Ihre Forschung zeigt, dass dunkle Photonen, wenn sie existierten, ihre Energie in der hochenergetischen Umgebung des frühen Universums nicht effizient in elektromagnetische Strahlung umgewandelt hätten. Als Ergebnis können Regionen des Parameterraums, die einst für dunkle Photonen als unwahrscheinlich galten, stattdessen lebensfähige Kandidaten beherbergen. Zuvor glaubten Wissenschaftler, dass dunkle Photonen mit dem dichten Plasma geladener Teilchen interagieren würden, die kurz nach dem Urknall vorhanden waren, Energie übertragen und eine messbare Erwärmung verursachen.
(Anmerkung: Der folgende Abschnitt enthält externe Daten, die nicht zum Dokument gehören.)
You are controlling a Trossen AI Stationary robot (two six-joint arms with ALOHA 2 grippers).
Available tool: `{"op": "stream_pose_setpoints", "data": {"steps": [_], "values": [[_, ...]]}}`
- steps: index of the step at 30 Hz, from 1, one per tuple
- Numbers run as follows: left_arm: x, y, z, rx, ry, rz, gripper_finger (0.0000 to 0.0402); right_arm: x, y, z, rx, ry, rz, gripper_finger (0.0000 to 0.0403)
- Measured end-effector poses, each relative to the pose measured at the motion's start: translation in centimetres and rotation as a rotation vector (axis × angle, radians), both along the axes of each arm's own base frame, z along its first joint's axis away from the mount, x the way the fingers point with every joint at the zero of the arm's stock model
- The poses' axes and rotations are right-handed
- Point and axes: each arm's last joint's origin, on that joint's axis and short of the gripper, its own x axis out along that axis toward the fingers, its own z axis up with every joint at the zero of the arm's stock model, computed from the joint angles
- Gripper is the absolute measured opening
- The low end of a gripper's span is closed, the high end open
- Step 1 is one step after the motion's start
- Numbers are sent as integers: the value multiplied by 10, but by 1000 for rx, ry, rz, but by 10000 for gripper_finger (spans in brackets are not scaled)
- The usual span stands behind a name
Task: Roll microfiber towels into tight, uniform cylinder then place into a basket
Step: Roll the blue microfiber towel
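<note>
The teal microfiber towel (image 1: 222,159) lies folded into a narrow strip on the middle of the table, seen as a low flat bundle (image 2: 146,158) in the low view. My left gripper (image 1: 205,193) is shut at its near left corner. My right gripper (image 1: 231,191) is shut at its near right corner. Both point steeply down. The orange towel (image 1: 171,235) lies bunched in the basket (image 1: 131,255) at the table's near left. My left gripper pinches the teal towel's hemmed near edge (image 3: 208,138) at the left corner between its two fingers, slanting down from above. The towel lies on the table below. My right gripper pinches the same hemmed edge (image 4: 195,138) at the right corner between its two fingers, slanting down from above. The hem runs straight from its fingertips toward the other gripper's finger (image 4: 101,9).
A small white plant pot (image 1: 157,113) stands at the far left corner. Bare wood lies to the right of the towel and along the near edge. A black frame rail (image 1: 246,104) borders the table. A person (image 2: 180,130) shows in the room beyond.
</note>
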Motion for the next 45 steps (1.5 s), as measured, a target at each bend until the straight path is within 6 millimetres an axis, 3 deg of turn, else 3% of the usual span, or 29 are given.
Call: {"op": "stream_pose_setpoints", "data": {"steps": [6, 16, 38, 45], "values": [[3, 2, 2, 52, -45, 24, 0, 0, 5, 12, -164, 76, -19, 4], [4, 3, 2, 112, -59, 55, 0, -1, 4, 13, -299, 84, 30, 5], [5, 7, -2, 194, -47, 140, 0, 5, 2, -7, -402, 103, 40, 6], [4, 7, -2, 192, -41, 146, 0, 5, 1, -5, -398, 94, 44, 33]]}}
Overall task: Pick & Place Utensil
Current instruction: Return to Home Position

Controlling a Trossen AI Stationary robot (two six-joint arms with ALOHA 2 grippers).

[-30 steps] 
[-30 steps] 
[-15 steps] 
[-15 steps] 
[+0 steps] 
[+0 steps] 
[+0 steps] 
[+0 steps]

Neue Rechenmodelle zeigen jedoch, dass die Energieübertragung in einer höchst nichtlinearen Weise stattfindet, wodurch der Umwandlungsprozess effektiv gestoppt wird, bevor eine erhebliche Erwärmung stattfindet. Huang bemerkte, dass frühere Studien sich auf eine lineare Annäherung stützten, um die Interaktion zwischen dunklen Photonen und Plasma zu modellieren.
"Um dies anzugehen, überprüfte das Team die grundlegenden Prinzipien der Plasmaphysik, schließlich mit Shalaby, dessen Expertise auf diesem Gebiet genauere Simulationen ermöglichte. Diese Simulationen zeigten, dass das System schnell in einen Zustand gewaltiger Nichtlinearität übergeht, sobald dunkle Photonenergie mit dem Plasma interagiert. "Wir haben festgestellt, dass das Plasma tatsächlich verrückt wird, wenn man Energie in das Standardmodell umwandelt", sagte Huang. Die Ergebnisse deuten darauf hin, dass traditionelle Einschränkungen für die Eigenschaften dunkler Photonen über einen weiten Massenbereich weitgehend ungültig sind.
Insbesondere deutet die neue Analyse darauf hin, dass die konventionellen kosmologischen Grenzen nur für dunkle Photonen mit Massen über etwa 10−15 Elektronenvolt (eV) gelten. Unterhalb dieser Schwelle, die etwa 10 Größenordnungen bis 10−6 eV umfasst, fallen die vorherigen Annahmen zusammen. Dies entspricht Radiofrequenzen von Kilohertz bis Gigahertz. Shalaby betonte, dass das Neukalibrieren des Verständnisses dunkler Photonen neue Wege für die Entdeckung anderer schwer fassbarer Teilchen eröffnen könnte. "Durch die korrekte Berechnung des frühen Universums Plasma werden Experimente neue Parameterräume untersuchen und möglicherweise tatsächlich etwas sehen", erklärte er.
Huang wies darauf hin, dass die Anwendung nichtlinearer Effekte auf andere Teilchen zu einer Neubewertung ihres Verhaltens in extremen Umgebungen wie Neutronensternen oder weißen Zwergen führen könnte. "Lineare Annäherungen, die leicht zu berechnen sind, haben möglicherweise nichts mit dem Verhalten einer Neutronensternmagnetosphäre oder einer Magnetosphäre eines weißen Zwergs zu tun", fügte er hinzu.
Durch die Integration von Erkenntnissen aus der Plasmaphysik und der Teilchenphysik haben die Forscher alte Annahmen in Frage gestellt und neue Grenzen für die Suche nach dunkler Materie eröffnet.